### Task description
Reproduce word for word the line holding "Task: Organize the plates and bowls" and all lines after it in the data, through the end, leaving out pictures.

### Data shown

+-------+

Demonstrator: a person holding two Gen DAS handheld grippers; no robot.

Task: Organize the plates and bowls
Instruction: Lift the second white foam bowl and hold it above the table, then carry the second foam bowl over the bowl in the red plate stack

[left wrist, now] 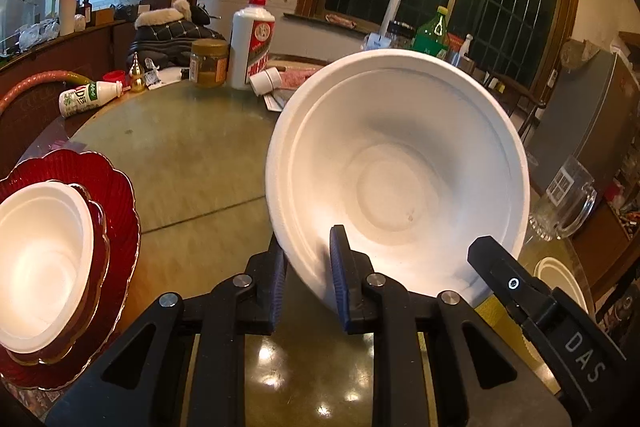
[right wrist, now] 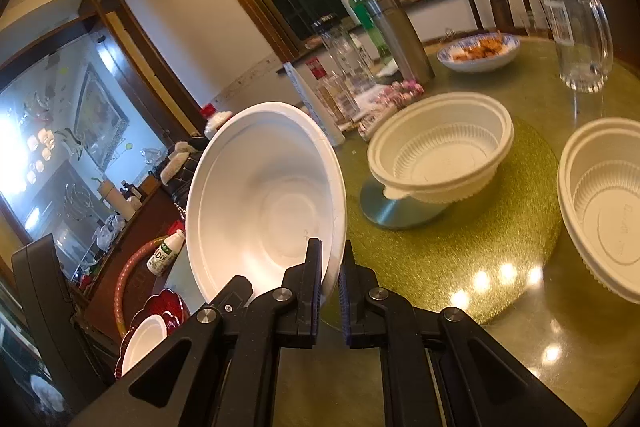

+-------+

### Finished task
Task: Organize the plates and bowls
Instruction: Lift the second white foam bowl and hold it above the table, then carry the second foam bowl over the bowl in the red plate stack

[left wrist, now] 
[right wrist, now] 

Response complete; there is no more output.